Explainer: Key things to know about Berlin Wall and its fall

 | Updated: Nov 09, 2020, 12:43 PM IST

The Berlin Wall was erected in the early hours of August 13, 1961, and breached on November 9, 1989.

Here is a look at the key facts about the momentous event.

 

Berlin wall

Faced with growing numbers of its citizens and skilled workers leaving the repressive state, East Germany’s leaders feared a threat to their existence. Between the end of World War Two in 1945 and 1961, some three million people moved to the West from Soviet-occupied East Germany and East Berlin.

The 1,378-km (856-mile) frontier between East and West Germany, from the Baltic to Bavaria, had been sealed for a decade. That left Berlin a unique valve between them because of its special status under the four occupying powers - the United States, France and Britain as well as the Soviet Union.

(Photograph:AFP)

Berlin wall

Hardline East German leader Walter Ulbricht gave the order to build after winning backing from Soviet leader Nikita Khrushchev. The government entrusted the top-secret "Operation Rose" building project to Erich Honecker, who was to succeed Ulbricht as head of state 10 years later.

(Photograph:Reuters)

Berlin wall

Shortly after midnight on August 13, the government ordered more than 40,000 East German soldiers and police to seal off all but 13 crossing points to West Berlin with barbed wire. The operation surrounded the 155-km (96-mile) perimeter of West Berlin, using more than 10,000 km (6,000 miles) of barbed wire.

The first concrete elements and large square blocks were used first on August 15, 1961. Within the next months the first generation of the Berlin Wall was build up, a wall consisting of concrete elements and square blocks

(Photograph:Reuters)

Berlin wall

A second wall was built in June 1962 to prevent people escaping to the West. A concrete wall was added in 1965, which served until 1975 when the Grenzmauer 75 (Border Wall ‘75) was constructed, the final and most sophisticated version of the Wall.

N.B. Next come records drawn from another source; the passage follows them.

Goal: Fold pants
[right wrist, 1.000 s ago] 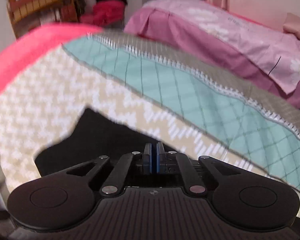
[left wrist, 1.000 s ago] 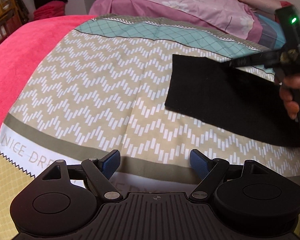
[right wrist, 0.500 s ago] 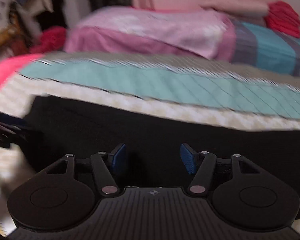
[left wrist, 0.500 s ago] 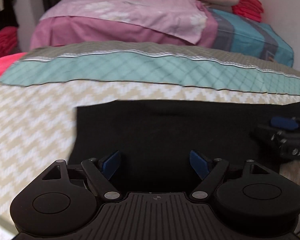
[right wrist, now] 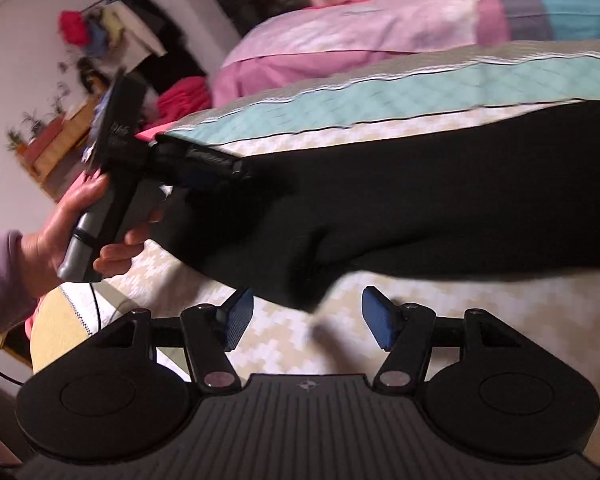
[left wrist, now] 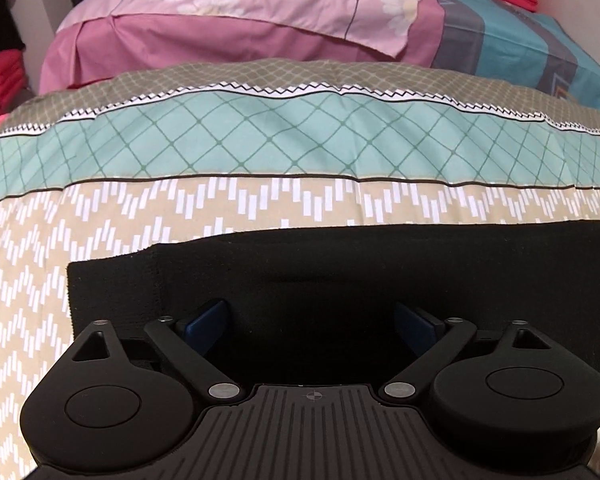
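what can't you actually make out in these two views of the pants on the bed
- Left wrist view: the black pants run off the right edge, and the left hand-held gripper body covers their near edge.
- Right wrist view: motion blur smears the shelf clutter beyond reading.
- Right wrist view: the pants' far end leaves the frame at right, so their full length is unseen.
- Right wrist view: the right hand-held gripper is open over the patterned bedspread; whether it touches is unclear.
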Demonstrator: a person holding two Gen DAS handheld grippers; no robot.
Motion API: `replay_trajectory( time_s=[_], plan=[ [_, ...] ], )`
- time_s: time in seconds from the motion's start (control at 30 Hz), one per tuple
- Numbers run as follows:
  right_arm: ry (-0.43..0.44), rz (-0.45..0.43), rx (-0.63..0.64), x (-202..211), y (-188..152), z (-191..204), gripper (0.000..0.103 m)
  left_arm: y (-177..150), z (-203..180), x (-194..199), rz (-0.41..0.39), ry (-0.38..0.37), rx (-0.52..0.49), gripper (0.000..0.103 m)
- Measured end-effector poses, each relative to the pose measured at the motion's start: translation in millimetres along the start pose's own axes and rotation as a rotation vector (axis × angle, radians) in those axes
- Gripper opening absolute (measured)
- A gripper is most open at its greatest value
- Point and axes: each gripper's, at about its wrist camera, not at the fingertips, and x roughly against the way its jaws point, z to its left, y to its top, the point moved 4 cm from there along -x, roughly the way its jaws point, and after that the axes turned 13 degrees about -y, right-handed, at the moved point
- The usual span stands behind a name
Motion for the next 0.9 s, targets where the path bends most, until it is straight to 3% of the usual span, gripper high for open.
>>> replay_trajectory(
  time_s=[0.13, 0.23, 0.3, 0.33, 0.37, 0.47, 0.6, 0.67, 0.73, 0.8, 0.83, 0.9],
  plan=[
    [0.062, 0.011, -0.058, -34.8, 19.9, -6.1, 0.066, -1.1, -3.2, -3.1, 0.003, 0.017, -0.02, 0.103],
    [0.161, -0.02, -0.25, -38.7, 36.0, -23.4, 0.065, -1.1, -4.7, -3.5, 0.0, 0.018, -0.031, 0.103],
    [0.332, 0.046, -0.347, -38.1, 29.8, -27.0, 0.068, -1.6, -3.7, -3.3, -0.005, 0.011, -0.026, 0.103],
    [0.414, 0.118, -0.322, -39.6, 22.6, -22.6, 0.069, -2.2, -3.9, -2.9, -0.006, 0.007, -0.024, 0.103],
    [0.431, 0.166, -0.274, -40.4, 16.6, -18.8, 0.068, -2.1, -3.9, -3.1, -0.005, 0.005, -0.023, 0.103],
    [0.318, 0.137, -0.17, -39.4, 22.8, -21.8, 0.059, -3.2, -4.8, -3.0, -0.004, 0.002, -0.029, 0.103],
    [0.267, -0.012, -0.321, -35.3, 48.8, -45.3, 0.06, -3.8, -4.7, -2.9, -0.007, -0.001, -0.031, 0.103],
    [0.319, 0.082, -0.307, -46.7, 39.2, -36.0, 0.062, -3.9, -5.2, -3.2, -0.006, 0.0, -0.035, 0.103],
    [0.477, 0.258, -0.203, -58.6, 27.5, -11.6, 0.07, -4.0, -5.7, -3.7, -0.004, -0.002, -0.036, 0.103],
    [0.367, 0.178, -0.027, -55.9, 30.1, -0.2, 0.071, -3.9, -5.8, -4.5, -0.004, -0.004, -0.037, 0.103],
    [0.323, 0.149, -0.028, -59.4, 36.9, -4.8, 0.065, -4.0, -6.1, -4.8, -0.003, -0.002, -0.04, 0.103],
    [0.326, 0.091, -0.234, -72.2, 54.4, -31.9, 0.06, -4.3, -6.8, -5.1, -0.005, 0.002, -0.041, 0.103]
  ],
)
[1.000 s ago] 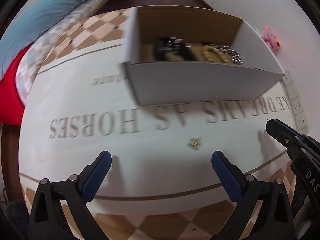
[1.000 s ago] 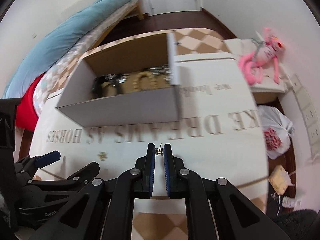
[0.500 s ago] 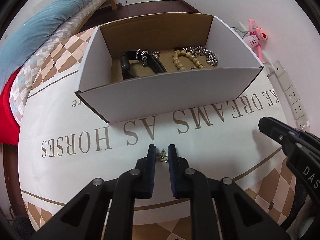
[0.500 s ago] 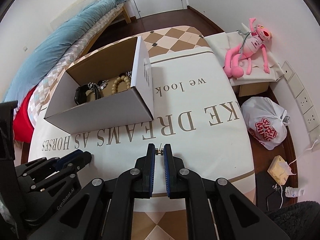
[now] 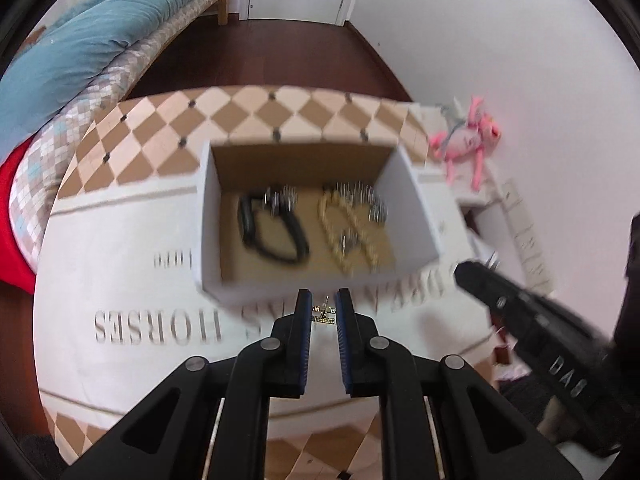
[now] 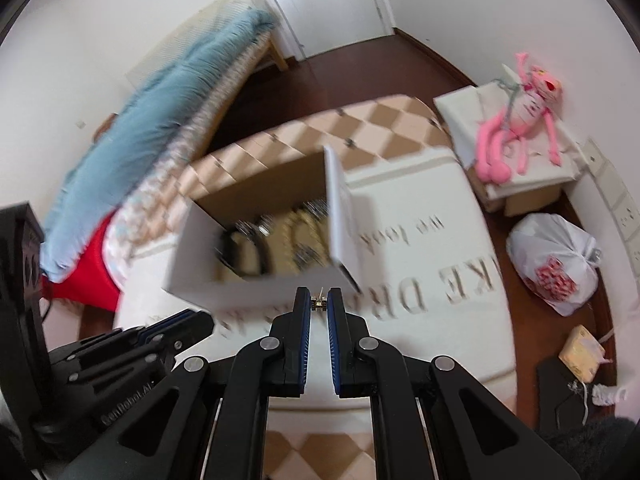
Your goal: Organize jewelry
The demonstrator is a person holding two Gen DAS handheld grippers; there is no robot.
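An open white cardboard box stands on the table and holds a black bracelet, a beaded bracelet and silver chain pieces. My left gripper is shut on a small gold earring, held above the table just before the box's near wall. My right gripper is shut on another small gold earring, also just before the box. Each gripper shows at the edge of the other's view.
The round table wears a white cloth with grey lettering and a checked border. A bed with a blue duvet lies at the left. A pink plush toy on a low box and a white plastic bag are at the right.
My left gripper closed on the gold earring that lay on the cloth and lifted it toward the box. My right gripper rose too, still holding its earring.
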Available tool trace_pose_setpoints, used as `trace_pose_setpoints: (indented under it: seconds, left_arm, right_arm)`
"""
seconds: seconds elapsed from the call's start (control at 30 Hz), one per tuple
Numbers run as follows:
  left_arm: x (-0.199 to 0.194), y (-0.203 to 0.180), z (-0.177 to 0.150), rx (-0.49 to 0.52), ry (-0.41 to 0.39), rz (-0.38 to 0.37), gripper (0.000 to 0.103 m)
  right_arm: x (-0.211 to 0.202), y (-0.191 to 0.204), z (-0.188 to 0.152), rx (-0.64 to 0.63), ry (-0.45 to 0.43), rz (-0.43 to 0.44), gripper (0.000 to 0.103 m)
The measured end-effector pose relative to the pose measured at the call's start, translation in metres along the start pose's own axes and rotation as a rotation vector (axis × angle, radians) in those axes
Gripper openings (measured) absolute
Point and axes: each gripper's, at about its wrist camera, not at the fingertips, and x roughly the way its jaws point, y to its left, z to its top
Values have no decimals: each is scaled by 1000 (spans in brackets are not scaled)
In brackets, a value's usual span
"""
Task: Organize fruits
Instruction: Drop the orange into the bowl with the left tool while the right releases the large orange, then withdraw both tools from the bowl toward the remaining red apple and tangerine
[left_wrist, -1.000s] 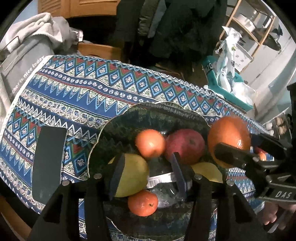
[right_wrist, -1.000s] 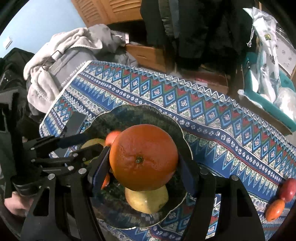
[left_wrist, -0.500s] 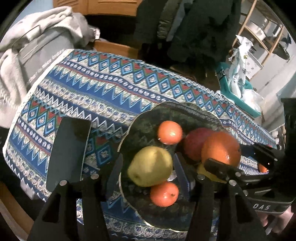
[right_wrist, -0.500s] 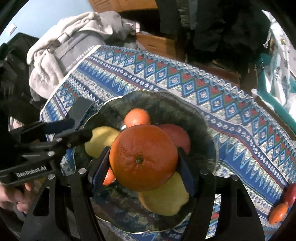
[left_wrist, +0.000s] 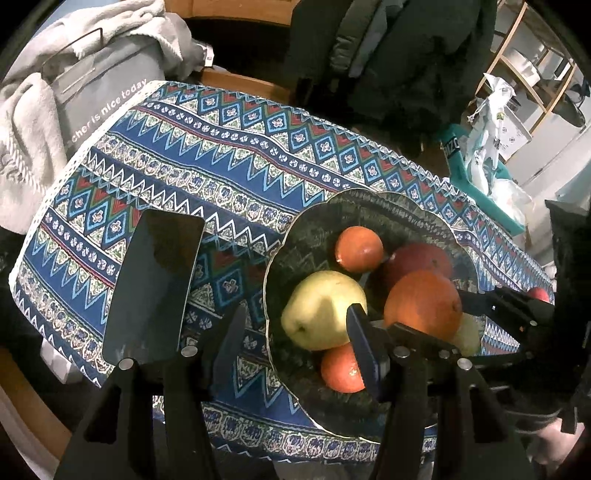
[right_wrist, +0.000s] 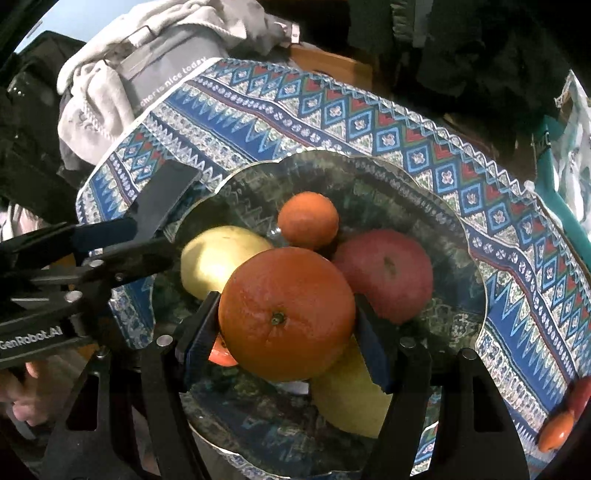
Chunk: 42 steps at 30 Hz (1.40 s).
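Five fruits crowd the plate (right_wrist: 436, 192), so dropping the orange (right_wrist: 286, 314) your right tongs (right_wrist: 286, 321) grip could scatter them; left tongs (left_wrist: 295, 334) hang open, empty.

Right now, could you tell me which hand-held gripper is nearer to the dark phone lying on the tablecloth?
Left. The left hand-held gripper hovers empty just beside the phone; the right hand-held gripper holds the large orange over the plate, farther away.

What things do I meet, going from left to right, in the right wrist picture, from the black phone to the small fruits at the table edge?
Black phone → yellow pear → large orange held in the right tongs → red apple → small orange fruit near the table's edge.
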Motion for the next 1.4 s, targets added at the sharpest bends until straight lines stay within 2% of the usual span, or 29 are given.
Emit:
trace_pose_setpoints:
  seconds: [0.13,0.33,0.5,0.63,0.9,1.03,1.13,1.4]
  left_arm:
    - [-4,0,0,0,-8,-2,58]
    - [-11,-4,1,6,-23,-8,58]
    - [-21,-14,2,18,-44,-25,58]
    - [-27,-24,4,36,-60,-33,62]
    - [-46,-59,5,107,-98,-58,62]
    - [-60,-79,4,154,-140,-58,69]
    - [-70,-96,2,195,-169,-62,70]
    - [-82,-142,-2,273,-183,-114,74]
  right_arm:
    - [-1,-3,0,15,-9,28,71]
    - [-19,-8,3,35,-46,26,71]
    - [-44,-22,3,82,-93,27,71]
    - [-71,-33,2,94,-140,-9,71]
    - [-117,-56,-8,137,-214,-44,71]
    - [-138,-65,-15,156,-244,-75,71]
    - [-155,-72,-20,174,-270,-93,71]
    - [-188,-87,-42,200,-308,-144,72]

The Grenzmauer was reinforced by mesh fencing, signal fencing, anti-vehicle trenches, barbed wire and over thirty bunkers. By 1989, the wall included 45,000 concrete blocks, 259 dog runs and 302 watchtowers.

(Photograph:AFP)
;

Berlin wall

Estimates of the number of people who died trying to escape vary. Berlin prosecutors say 169 people were killed between August 13, 1961, and November 9, 1989 — 136 shot dead and 33 killed by mines. One group representing victims puts it at 239, a figure that includes many deaths that only came to light after the Wall fell. A recent study found that 1,065 people were killed trying to flee East Germany across all Cold War borders.

(Photograph:Reuters)

Berlin wall

The "death strip" was a no man's land between the inner and outer segments of the Wall in East Berlin patrolled by soldiers ordered to use all means available to prevent people escaping. Border troops around Berlin opened fire 1,693 times between 1961 and 1989.

(With inputs from ANI)

(Photograph:AFP)

East Germany opens the Berlin Wall

On November 9, 1989, as the Cold War began to thaw across Eastern Europe, the spokesman for East Berlin's Communist Party announced a change in his city's relations with the West. Starting at midnight that day, he said, citizens of the GDR were free to cross the country's borders.